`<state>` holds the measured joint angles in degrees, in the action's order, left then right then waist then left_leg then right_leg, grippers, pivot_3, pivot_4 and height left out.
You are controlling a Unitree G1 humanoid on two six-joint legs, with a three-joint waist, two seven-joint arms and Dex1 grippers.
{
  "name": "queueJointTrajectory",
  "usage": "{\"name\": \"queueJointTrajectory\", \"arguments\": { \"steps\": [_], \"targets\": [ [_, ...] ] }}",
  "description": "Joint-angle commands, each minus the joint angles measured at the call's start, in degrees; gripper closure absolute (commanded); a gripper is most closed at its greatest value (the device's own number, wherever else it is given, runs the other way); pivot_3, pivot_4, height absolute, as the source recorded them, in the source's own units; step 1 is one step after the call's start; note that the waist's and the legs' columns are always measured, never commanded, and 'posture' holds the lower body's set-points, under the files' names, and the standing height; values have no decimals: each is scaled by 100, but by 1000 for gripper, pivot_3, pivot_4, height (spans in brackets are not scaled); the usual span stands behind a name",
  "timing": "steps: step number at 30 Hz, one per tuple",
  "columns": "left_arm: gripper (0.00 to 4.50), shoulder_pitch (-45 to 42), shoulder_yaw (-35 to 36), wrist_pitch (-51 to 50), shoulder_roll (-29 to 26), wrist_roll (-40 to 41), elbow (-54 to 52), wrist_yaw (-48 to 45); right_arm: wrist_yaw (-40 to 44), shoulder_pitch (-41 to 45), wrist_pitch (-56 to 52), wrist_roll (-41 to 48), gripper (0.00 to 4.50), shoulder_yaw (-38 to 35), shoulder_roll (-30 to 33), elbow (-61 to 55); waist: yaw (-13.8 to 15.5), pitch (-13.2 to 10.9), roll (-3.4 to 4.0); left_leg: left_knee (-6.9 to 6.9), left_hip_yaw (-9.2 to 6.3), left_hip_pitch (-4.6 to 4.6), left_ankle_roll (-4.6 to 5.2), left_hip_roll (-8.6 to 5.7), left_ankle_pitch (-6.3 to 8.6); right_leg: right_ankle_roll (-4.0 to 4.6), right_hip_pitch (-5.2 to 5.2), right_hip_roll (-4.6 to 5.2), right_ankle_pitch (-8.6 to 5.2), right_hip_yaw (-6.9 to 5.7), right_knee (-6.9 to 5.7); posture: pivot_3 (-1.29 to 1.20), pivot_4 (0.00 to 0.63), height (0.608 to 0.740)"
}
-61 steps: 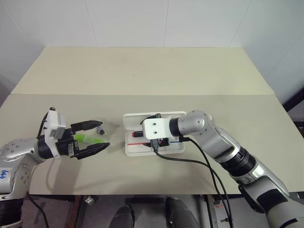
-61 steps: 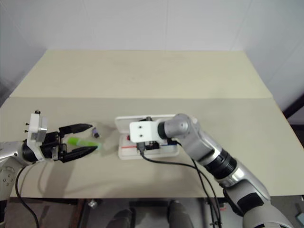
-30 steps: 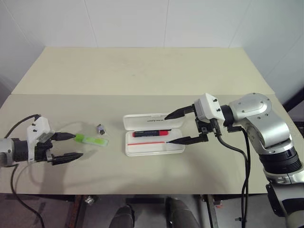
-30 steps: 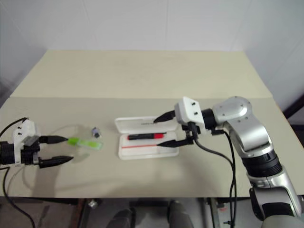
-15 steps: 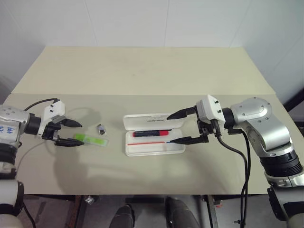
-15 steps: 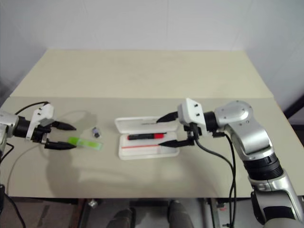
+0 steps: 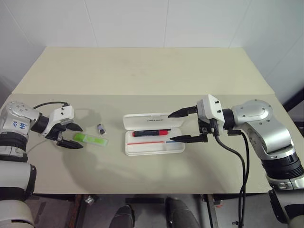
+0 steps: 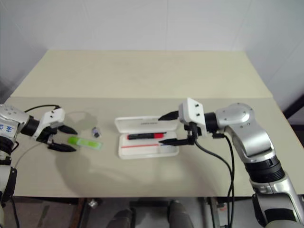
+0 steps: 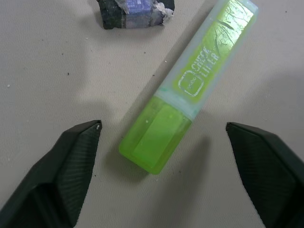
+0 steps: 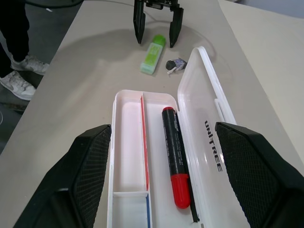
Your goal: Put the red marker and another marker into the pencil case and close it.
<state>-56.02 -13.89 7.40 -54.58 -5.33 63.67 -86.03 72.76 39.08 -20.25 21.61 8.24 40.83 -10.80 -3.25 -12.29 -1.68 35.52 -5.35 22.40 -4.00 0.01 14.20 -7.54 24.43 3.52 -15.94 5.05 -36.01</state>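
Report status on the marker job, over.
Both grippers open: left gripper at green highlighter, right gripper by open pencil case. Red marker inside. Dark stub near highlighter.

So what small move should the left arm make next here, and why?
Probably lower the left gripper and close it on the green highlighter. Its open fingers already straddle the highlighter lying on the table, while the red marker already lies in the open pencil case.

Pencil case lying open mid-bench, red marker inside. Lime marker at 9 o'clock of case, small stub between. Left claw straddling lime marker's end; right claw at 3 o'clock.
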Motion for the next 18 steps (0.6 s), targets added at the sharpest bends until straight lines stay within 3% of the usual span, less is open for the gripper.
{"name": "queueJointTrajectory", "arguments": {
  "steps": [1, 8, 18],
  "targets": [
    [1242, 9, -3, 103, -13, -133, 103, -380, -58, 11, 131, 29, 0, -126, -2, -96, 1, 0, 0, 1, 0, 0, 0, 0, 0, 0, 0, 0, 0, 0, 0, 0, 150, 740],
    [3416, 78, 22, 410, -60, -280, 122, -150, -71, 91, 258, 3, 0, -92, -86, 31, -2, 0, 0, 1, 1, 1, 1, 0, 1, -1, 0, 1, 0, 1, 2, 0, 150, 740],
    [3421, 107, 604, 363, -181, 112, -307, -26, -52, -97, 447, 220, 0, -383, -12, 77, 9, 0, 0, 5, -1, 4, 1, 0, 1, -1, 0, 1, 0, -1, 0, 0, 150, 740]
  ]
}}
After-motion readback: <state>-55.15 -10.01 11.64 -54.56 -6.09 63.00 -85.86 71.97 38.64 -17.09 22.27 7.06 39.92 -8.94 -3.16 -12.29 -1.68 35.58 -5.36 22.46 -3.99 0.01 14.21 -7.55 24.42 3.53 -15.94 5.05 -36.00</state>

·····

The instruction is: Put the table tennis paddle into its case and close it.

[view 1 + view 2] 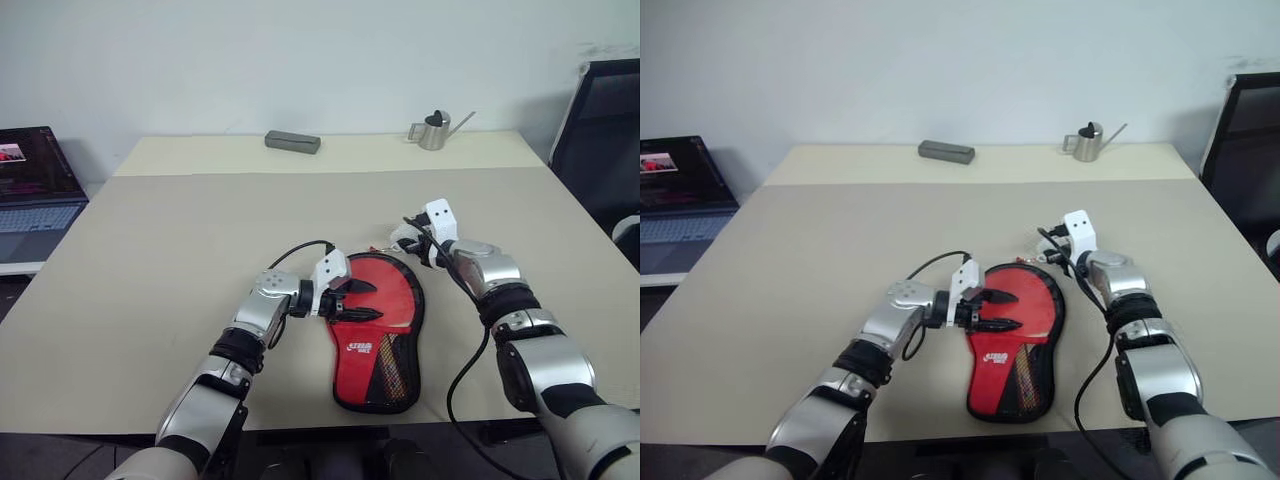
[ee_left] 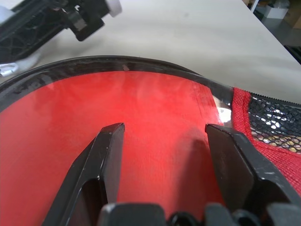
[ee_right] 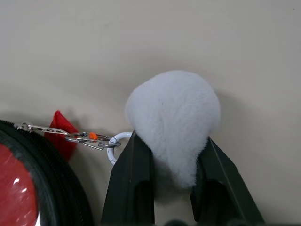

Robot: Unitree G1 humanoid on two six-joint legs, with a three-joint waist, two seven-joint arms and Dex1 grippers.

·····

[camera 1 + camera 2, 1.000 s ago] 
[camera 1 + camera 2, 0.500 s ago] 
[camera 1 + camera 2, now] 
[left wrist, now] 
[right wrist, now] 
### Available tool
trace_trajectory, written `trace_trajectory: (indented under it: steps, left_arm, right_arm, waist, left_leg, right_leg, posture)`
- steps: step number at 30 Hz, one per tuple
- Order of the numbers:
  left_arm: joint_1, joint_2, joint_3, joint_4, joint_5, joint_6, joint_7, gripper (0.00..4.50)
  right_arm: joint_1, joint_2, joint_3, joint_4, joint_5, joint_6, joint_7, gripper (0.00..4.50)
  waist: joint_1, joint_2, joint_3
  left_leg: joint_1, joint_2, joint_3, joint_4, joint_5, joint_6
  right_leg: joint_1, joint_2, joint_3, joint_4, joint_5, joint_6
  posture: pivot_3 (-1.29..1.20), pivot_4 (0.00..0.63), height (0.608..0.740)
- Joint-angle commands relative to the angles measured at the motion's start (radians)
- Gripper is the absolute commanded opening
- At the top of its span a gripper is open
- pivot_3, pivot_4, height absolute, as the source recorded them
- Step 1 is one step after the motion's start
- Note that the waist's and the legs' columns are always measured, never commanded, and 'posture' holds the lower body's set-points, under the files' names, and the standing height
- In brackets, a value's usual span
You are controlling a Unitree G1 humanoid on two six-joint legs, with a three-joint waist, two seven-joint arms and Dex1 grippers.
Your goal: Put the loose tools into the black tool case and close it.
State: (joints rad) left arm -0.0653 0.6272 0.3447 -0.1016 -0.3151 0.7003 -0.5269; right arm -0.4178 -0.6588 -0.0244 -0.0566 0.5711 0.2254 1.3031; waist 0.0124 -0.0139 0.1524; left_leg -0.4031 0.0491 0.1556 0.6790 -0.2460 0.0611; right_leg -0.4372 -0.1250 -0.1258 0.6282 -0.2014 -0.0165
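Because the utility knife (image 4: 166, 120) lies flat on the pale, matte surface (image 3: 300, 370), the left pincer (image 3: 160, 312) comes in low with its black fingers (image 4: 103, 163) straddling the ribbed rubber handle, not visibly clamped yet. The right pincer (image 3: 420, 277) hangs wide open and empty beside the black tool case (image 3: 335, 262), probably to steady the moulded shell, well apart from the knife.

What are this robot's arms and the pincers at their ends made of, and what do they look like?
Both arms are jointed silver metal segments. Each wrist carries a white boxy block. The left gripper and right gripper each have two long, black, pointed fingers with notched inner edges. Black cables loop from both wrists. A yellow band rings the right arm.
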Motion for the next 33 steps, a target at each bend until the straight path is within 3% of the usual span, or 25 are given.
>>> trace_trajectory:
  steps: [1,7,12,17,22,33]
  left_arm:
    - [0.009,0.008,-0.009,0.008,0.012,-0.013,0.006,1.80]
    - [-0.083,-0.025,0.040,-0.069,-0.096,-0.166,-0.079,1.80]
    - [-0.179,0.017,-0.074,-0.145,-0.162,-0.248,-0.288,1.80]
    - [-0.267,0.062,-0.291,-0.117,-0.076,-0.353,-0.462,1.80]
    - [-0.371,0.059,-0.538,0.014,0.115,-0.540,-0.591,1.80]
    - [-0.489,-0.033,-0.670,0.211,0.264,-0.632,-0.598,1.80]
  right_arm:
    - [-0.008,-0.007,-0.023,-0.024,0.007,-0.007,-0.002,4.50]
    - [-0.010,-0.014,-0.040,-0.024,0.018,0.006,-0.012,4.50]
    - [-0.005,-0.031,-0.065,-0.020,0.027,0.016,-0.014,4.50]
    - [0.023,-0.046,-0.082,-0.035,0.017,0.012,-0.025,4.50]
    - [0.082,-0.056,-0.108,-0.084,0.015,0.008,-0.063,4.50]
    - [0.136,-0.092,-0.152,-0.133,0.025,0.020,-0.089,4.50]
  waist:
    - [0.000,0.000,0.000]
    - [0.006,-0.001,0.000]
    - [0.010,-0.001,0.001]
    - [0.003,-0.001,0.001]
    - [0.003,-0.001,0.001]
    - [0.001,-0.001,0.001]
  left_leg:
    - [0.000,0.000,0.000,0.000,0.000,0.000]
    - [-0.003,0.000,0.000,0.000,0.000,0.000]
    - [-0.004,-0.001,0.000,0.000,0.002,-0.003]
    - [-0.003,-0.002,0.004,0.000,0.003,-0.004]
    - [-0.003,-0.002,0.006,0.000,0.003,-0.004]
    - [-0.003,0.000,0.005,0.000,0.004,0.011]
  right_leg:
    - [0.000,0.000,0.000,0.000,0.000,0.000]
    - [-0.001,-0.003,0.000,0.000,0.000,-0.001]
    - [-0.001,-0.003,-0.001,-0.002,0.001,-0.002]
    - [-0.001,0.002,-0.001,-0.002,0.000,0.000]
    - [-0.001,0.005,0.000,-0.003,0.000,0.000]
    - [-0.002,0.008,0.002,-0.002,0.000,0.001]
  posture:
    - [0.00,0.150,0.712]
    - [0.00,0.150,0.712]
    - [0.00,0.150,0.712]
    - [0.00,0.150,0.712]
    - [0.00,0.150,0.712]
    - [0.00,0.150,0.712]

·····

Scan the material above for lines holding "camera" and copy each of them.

[camera 1 + camera 2, 1.000 s ago] 
[camera 1 + camera 2, 0.500 s ago] 
[camera 1 + camera 2, now] 

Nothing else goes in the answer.